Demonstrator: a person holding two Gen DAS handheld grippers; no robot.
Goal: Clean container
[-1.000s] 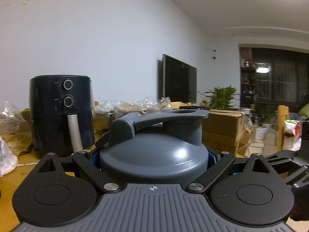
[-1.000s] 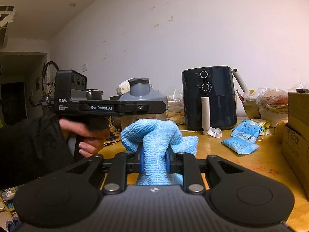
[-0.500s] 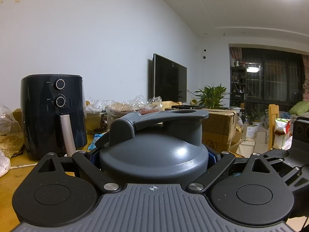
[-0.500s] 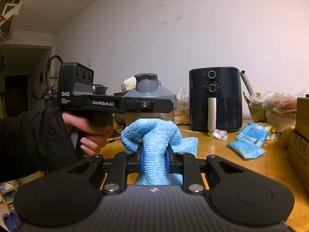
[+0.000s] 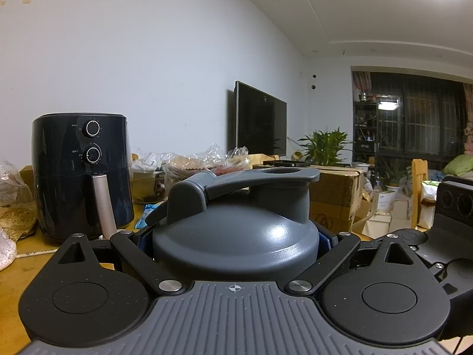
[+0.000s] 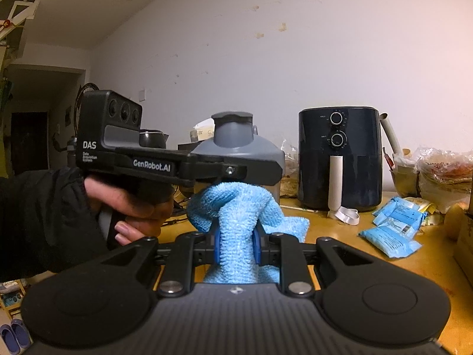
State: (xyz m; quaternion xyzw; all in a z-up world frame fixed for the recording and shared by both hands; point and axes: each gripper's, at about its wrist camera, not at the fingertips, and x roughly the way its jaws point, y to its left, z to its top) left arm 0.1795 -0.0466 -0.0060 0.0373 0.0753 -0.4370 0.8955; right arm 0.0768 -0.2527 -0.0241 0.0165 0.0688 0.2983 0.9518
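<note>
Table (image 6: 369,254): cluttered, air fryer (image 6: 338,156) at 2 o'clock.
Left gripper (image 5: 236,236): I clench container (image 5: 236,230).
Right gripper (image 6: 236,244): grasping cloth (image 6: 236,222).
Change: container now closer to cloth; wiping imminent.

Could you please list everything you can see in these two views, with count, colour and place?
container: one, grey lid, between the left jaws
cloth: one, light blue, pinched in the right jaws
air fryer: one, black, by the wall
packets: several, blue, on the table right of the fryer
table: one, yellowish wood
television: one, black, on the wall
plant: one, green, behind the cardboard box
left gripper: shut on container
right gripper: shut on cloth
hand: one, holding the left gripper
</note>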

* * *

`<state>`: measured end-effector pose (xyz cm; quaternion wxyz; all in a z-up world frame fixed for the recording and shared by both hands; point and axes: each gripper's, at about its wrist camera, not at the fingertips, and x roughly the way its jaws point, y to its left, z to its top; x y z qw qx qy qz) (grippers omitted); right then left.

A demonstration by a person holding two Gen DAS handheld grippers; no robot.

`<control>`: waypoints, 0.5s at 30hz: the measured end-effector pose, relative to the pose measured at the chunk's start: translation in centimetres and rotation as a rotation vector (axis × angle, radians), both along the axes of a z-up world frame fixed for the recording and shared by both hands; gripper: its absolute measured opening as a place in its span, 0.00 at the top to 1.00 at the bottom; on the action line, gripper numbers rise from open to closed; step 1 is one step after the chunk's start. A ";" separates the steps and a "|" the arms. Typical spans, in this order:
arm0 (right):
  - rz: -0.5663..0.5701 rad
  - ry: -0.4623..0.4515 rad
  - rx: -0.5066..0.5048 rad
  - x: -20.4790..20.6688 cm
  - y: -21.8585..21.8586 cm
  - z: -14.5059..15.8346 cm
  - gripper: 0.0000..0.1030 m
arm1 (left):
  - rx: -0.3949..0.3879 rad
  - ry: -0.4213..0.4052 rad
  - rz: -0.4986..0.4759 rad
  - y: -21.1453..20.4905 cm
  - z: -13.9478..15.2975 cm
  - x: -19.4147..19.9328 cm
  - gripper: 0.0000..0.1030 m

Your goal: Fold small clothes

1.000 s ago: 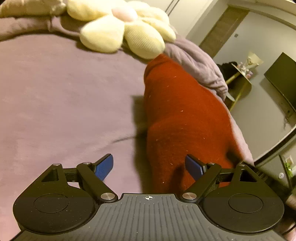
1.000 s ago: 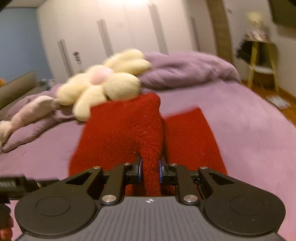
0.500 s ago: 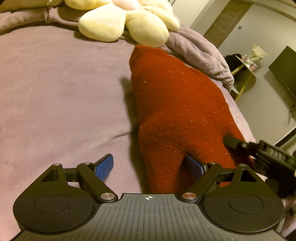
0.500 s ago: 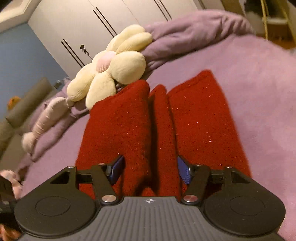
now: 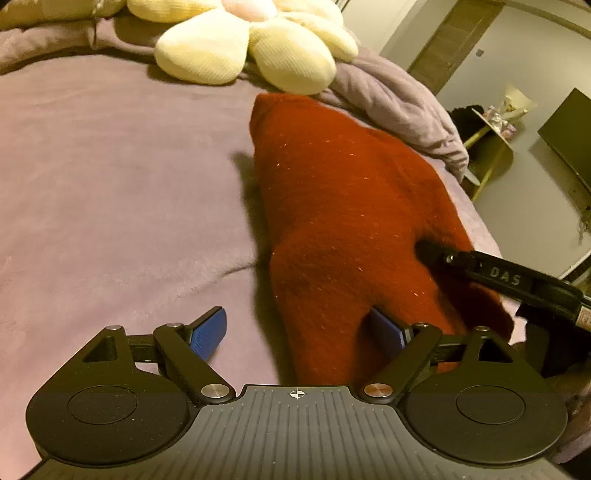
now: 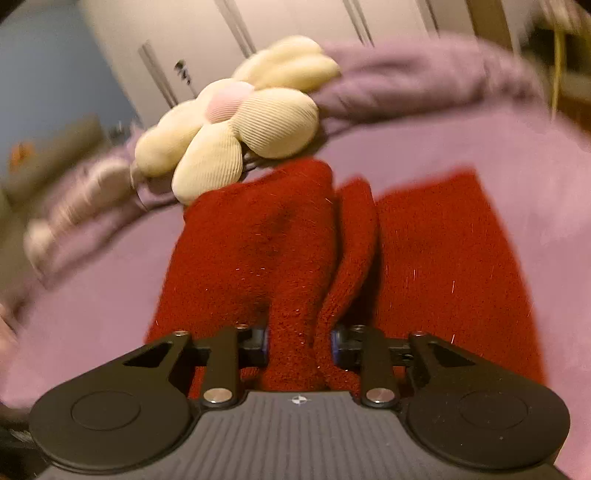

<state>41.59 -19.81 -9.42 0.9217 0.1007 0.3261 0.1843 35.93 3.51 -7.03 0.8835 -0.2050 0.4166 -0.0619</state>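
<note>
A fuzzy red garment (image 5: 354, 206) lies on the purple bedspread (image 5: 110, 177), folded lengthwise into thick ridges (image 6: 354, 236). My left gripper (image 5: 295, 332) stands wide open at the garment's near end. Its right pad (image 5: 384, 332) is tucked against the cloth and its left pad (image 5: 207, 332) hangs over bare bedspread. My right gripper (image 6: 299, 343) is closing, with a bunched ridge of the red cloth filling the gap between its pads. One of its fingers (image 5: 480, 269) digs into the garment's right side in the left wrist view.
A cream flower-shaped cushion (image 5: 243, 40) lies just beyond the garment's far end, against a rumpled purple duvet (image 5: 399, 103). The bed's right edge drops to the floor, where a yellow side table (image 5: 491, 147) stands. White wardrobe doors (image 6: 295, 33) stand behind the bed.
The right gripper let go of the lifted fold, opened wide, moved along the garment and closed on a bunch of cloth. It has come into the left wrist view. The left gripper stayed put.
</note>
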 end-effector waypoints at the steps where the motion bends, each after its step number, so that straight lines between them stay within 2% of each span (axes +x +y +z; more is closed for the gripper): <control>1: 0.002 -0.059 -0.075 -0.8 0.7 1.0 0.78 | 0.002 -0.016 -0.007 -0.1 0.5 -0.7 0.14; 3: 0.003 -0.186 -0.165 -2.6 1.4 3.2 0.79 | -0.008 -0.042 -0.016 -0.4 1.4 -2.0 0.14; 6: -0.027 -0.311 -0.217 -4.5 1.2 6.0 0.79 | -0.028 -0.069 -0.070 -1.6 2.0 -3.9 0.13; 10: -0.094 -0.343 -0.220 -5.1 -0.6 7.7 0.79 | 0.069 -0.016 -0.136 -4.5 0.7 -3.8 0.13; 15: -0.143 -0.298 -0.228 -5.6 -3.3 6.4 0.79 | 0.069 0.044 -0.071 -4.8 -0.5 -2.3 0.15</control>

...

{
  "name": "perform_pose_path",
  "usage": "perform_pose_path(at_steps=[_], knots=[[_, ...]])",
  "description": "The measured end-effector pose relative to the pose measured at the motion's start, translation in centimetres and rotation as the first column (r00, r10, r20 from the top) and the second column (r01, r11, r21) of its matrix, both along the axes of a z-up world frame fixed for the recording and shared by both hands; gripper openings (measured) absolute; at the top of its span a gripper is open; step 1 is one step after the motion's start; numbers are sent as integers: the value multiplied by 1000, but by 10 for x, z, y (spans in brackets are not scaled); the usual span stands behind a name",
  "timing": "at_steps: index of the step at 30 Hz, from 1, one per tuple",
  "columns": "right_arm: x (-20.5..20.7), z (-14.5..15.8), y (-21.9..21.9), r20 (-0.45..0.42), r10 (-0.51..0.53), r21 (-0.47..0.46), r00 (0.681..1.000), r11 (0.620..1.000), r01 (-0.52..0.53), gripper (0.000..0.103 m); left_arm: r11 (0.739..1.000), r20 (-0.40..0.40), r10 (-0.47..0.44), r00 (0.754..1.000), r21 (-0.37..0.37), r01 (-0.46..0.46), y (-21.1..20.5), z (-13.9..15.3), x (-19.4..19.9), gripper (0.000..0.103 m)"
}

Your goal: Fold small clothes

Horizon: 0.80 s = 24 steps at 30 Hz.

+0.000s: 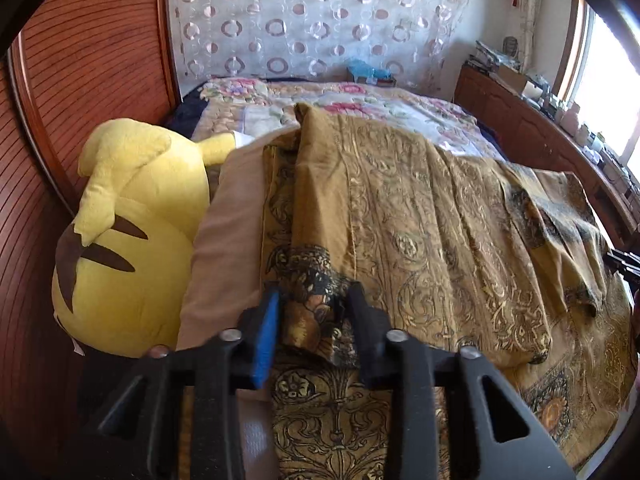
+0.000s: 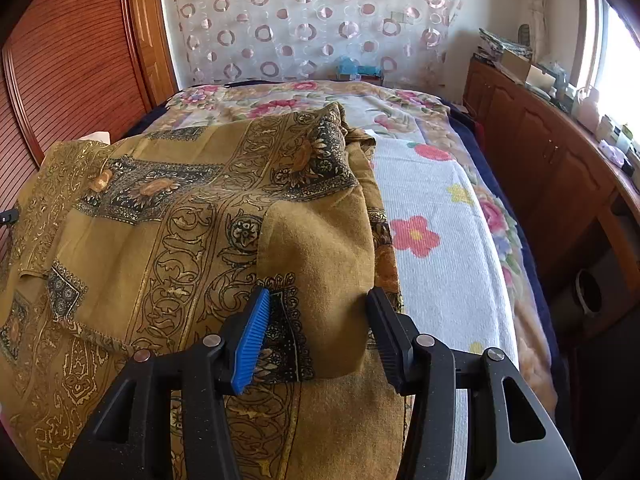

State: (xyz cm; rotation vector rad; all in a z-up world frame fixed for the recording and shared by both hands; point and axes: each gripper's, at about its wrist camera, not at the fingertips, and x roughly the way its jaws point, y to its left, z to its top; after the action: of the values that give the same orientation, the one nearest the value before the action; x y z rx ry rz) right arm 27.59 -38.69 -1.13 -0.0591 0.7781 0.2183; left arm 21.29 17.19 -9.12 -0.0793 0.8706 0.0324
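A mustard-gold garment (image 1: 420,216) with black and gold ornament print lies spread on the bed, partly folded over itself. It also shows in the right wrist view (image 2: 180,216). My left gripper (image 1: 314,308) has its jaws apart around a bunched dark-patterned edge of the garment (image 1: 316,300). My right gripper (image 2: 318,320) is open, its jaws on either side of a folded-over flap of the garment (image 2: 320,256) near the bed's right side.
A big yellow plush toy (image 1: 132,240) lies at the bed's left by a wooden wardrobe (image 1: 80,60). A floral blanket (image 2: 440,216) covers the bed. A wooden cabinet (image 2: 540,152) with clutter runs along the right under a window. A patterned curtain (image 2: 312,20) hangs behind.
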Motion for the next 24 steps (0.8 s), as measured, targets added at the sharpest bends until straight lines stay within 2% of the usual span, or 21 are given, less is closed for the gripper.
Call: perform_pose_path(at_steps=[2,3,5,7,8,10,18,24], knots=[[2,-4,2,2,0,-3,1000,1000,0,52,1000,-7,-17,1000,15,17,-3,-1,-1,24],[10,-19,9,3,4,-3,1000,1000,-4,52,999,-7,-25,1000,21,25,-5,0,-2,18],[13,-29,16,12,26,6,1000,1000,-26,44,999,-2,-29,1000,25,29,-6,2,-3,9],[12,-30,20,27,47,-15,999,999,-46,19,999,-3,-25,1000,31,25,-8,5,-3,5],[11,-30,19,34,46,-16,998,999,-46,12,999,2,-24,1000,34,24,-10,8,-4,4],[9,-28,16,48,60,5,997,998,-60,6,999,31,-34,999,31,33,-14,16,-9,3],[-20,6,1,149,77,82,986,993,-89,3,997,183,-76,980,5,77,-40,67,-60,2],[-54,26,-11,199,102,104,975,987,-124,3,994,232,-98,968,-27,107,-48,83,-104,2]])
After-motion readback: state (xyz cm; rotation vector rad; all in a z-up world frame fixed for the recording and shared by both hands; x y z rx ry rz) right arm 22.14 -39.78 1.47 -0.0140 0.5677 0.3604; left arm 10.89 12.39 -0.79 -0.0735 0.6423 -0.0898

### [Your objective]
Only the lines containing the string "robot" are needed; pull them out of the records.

### [Task output]
Demonstrator: a person holding two Gen DAS handheld grippers; no robot.
A demonstration by a person holding two Gen DAS handheld grippers; no robot.

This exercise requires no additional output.